Since days I am reading and researching and still struggling how to create the perfect infrastructure. Since there are no Prism 4.0 templates as such, I came up with a strategy, but I need to be sure this is the right strategy and I would appreciate an advice from experienced PRISM/RIA developers.
I use PRISM 4.0, RIA Services 1.0 Sp1 Beta, Silverlight 4.0, Entity Framework 4.0
1) Client side
I created first a "Silverlight Business Application", which creates a Web.host and a Silverlight client application with implemented RIA authorization. The initially created Silverlight client application shall be used as the Shell project.

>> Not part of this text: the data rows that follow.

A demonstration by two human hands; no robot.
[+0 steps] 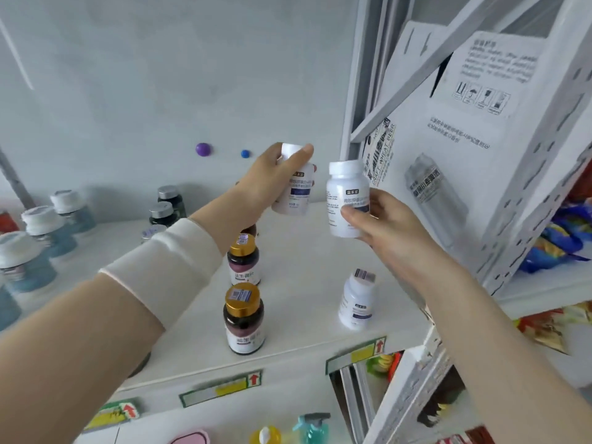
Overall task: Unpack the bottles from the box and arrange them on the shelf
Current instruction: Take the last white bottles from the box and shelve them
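Observation:
My left hand grips a white pill bottle from above and holds it in the air over the white shelf. Beside it, my right hand holds a second white bottle upright by its lower body. A third white bottle stands on the shelf at the right. In the shelf's middle stands a row of gold-capped brown bottles, running front to back. No box of bottles is in view.
Blue bottles with white caps line the shelf's left side, and dark bottles with grey caps stand at the back. A white cardboard panel and the rack's upright close the right side. Spray bottles sit on the level below.

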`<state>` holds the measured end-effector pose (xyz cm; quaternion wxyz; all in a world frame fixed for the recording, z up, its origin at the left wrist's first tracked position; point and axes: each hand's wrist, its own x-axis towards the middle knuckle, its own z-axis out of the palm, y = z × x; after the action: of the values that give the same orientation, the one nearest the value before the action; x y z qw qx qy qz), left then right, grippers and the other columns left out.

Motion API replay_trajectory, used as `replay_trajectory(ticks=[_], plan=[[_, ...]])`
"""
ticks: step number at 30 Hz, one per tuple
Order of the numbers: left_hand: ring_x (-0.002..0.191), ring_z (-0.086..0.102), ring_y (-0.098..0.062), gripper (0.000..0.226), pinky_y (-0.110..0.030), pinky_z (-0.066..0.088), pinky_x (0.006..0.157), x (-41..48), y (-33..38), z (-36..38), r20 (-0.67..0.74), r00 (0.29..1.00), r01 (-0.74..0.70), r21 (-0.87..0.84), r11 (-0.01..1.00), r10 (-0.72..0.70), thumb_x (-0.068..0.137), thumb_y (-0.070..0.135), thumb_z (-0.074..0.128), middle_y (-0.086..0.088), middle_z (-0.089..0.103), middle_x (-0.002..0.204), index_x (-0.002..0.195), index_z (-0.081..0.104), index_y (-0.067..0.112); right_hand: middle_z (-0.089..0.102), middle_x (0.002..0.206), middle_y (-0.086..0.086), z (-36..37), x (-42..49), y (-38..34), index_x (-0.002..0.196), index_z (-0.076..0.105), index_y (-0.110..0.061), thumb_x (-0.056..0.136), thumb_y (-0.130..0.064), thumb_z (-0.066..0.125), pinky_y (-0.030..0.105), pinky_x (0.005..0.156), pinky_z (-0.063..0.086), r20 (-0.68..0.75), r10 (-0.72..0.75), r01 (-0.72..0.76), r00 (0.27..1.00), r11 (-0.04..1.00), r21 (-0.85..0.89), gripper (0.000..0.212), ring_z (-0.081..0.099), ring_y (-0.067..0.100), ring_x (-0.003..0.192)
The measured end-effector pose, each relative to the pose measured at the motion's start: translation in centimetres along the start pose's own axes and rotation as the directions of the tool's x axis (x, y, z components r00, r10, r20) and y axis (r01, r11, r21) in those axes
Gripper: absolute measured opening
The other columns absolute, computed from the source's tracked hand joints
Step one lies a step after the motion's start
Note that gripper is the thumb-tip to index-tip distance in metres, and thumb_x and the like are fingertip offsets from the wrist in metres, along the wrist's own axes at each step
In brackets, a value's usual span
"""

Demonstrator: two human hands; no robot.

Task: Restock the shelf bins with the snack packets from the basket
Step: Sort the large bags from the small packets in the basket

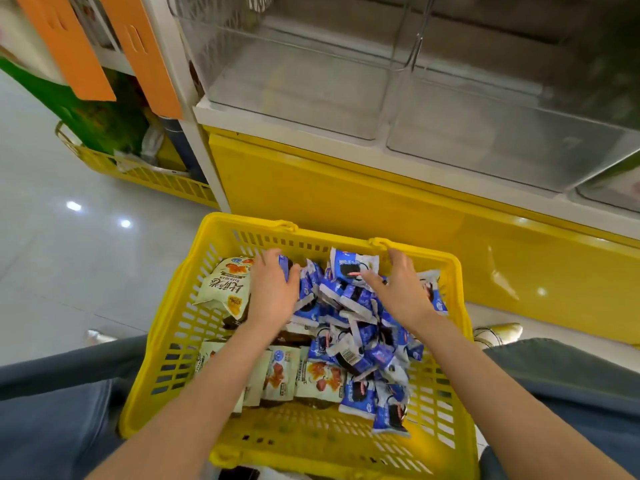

2) Infrastructure project (Common)
This project would contain some common Prism MEF attributes and perhaps the entity models that are auto generated by RIA as well as the Service Interface. The idea is to create a simple Silverlight Class Library, and under Properties of the project, I would select for the dropdown ‘WCF Ria Services Link ’ to point to the host.Web project that contains the Ria Services. Then after the rebuilding, I am able to see the entity models within the Class Library and these could then be shared between the prism modules to feed their ViewModels etc.
3) Service layer
Should I create the EF4 Model on the Web.host project and add the Domain Service in there? Then I would extract an interface from the Domain Service and put the interface into the Infrastructure (Common) project. The Web.Host therefore needs to reference the Infrastructure (common) project to get access to the interface. On the client side the interface may be used by MEF to retrieve or mock the service . However I am concerned about the service referencing a common project that contains also the client-side generated entities.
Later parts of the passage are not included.